Overcoming Speed Performance Bottlenecks
Several bottlenecks previously hindered the performance of NeMo ASR models, such as casting overheads, low compute intensity, and divergence performance issues. The implementation of full half-precision inference and batch processing optimization has significantly reduced these bottlenecks.
Casting Overheads
Autocast behavior, parameter handling, and frequent cache clearing were major issues causing casting overheads. By shifting to full half-precision inference, NVIDIA eliminated unnecessary casting without compromising accuracy.
Optimizing Batch Processing
Moving from sequential to fully batched processing for operations like CTC greedy decoding and feature normalization increased throughput by 10%, resulting in an overall speedup of approximately 20%.
Low Compute Intensity
RNN-T and TDT models were previously seen as unsuitable for server-side GPU inference due to their autoregressive prediction and joint networks. The introduction of CUDA Graphs conditional nodes has eliminated kernel launch overhead, significantly improving performance.
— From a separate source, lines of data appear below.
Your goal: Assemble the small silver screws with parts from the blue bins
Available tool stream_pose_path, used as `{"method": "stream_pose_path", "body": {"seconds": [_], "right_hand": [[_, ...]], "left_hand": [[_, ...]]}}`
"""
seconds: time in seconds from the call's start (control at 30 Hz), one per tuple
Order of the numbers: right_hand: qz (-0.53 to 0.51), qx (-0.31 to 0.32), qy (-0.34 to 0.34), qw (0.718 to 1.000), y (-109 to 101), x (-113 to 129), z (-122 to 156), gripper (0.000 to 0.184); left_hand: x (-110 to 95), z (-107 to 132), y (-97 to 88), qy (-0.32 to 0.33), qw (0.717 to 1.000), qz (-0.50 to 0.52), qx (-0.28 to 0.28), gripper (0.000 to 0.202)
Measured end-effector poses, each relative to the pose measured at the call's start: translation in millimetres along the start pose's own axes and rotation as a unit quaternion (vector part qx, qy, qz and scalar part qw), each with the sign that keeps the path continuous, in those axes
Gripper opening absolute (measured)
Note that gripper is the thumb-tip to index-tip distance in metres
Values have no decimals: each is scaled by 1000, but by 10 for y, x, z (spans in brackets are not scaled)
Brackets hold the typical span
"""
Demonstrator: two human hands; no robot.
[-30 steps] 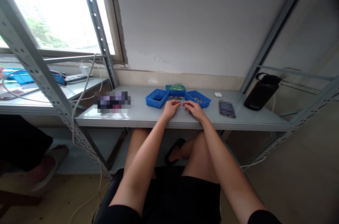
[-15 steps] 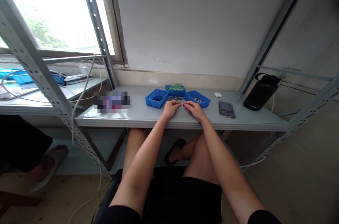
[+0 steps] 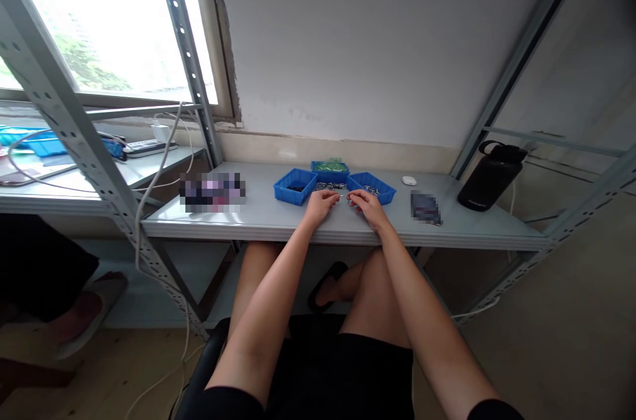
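My left hand (image 3: 322, 205) is closed in a pinch over the front of the shelf table. A small, thin silvery metal piece (image 3: 342, 195) sticks out from its fingertips; its kind is too small to tell. Facing it from a short distance, my right hand (image 3: 366, 204) has thumb and forefinger pinched together, and whatever lies between them cannot be made out. Just behind my hands lies a pile of small metal parts (image 3: 332, 186). Around the pile stand a left blue bin (image 3: 288, 195) with dark contents, a right blue bin (image 3: 385, 197) with metal parts, and a back blue bin (image 3: 330, 177) with green-wrapped contents.
A black bottle (image 3: 489, 178) stands at the right end of the table (image 3: 258, 214). Near it are a white case (image 3: 409, 180) and a blurred dark item (image 3: 424, 207). Another blurred item (image 3: 212, 193) lies at left. A white cable (image 3: 144, 208) hangs by the left post.
My fingertips have moved slightly apart, the right hand shifting a little to the right. The silvery piece at my left fingertips now shows more clearly.
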State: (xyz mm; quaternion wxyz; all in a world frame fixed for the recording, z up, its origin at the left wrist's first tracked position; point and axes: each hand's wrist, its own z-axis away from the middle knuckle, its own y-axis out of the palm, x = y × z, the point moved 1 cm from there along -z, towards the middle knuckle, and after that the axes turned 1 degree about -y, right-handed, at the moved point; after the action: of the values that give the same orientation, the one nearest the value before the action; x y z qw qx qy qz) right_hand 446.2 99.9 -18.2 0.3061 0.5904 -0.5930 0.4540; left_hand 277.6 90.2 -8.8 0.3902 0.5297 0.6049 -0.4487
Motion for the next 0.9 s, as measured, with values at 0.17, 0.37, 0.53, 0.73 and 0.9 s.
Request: {"method": "stream_pose_path", "body": {"seconds": [0.17,0.37,0.53,0.73,0.9], "right_hand": [[-10,15,-6,1000,4,14,6,31],[-16,26,-2,1000,12,44,22,31],[-28,-2,-6,1000,11,23,10,31],[-46,-47,6,998,-17,-52,-20,57],[-75,-67,27,995,-20,-95,-33,78]], "left_hand": [[-17,7,-1,-1,1000,2,5,24],[-26,12,-2,1,1000,-10,8,24],[-41,12,4,-18,1000,12,-5,24],[-67,21,15,-26,999,21,-11,20],[-81,32,23,-30,999,13,-9,17]]}}
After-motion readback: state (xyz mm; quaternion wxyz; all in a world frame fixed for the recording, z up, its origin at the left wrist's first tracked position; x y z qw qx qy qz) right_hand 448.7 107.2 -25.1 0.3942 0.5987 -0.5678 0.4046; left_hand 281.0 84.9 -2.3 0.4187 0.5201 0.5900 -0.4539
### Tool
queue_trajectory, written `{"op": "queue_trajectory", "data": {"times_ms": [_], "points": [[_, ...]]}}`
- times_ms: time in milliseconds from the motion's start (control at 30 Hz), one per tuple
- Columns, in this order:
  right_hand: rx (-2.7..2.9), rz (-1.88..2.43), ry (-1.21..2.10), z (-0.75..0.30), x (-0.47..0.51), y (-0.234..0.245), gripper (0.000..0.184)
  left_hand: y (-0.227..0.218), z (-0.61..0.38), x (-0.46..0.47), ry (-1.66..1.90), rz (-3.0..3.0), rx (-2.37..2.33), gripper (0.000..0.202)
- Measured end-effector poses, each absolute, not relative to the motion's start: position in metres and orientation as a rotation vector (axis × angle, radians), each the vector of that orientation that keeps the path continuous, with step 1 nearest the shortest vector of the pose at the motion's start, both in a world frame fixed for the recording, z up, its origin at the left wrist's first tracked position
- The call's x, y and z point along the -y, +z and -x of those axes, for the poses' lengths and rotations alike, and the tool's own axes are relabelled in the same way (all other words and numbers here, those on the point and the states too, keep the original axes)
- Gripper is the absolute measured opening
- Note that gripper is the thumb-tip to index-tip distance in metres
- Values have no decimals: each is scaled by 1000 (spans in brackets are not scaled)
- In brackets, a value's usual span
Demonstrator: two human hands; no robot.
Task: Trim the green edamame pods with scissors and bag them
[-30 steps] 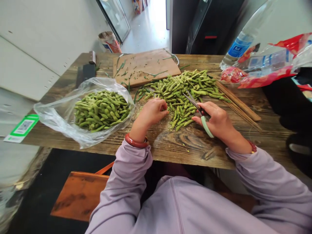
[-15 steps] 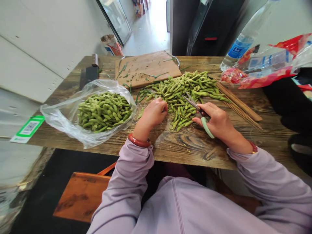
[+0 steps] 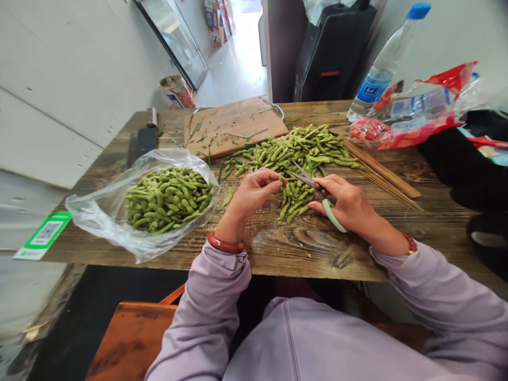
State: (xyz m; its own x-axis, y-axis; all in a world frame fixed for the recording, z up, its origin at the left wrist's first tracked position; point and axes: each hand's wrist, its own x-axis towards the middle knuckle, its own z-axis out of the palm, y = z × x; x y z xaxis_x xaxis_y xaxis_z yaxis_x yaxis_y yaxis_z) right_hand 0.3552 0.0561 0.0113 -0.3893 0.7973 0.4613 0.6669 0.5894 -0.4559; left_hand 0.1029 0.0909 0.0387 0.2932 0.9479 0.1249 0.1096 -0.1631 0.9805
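Scissors with pale green handles are in my right hand, their blades parted and pointing left. My left hand pinches a soybean pod just left of the blade tips; the fingers cover most of it. Behind and beneath the scissors spreads a loose heap of green soybean pods on the wooden table. Left of my left hand lies an opened clear plastic bag, with many pods piled in it. One single pod rests between the bag and my left hand.
A cutting board with green scraps lies at the back, a cleaver to its left. Wooden skewers lie right of the heap. A water bottle and red plastic packaging occupy the back right.
My left hand has turned and its fingertips now pinch a pod close to the blades. The scissors stay in my right hand. The view has tilted up slightly.
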Motion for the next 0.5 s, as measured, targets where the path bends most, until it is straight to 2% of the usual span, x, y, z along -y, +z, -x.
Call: {"op": "queue_trajectory", "data": {"times_ms": [200, 500], "points": [[2211, 1139, 298, -350, -54, 14, 44, 41, -112, -86, 892, -1456, -944, 17], [2258, 1078, 322, -348, -53, 14, 47, 38, -122, -83, 890, -1515, -873, 16]]}}
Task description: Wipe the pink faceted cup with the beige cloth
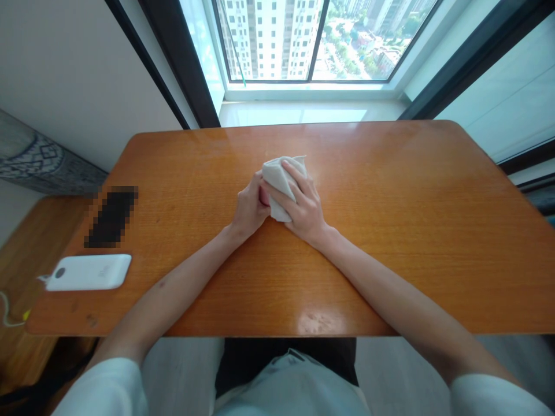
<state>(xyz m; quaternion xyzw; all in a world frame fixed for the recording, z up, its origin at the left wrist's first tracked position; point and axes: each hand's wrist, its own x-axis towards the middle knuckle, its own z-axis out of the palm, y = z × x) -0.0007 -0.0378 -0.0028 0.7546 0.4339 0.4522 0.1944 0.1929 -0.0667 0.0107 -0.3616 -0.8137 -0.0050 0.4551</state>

Divergence in Prediction Networks
Batched inference for RNN-T and TDT models faced issues due to divergence in vanilla greedy search algorithms. The label-looping algorithm introduced by NVIDIA addresses this by swapping the roles of nested loops, resulting in much faster decoding.
Performance and Cost Efficiency
The enhancements have brought transducer models’ inverse real-time factor (RTFx) closer to that of CTC models, particularly benefiting smaller models. These improvements have also resulted in substantial cost savings. For instance, using GPUs for RNN-T inference can yield up to 4.5x cost savings compared to CPU-based alternatives.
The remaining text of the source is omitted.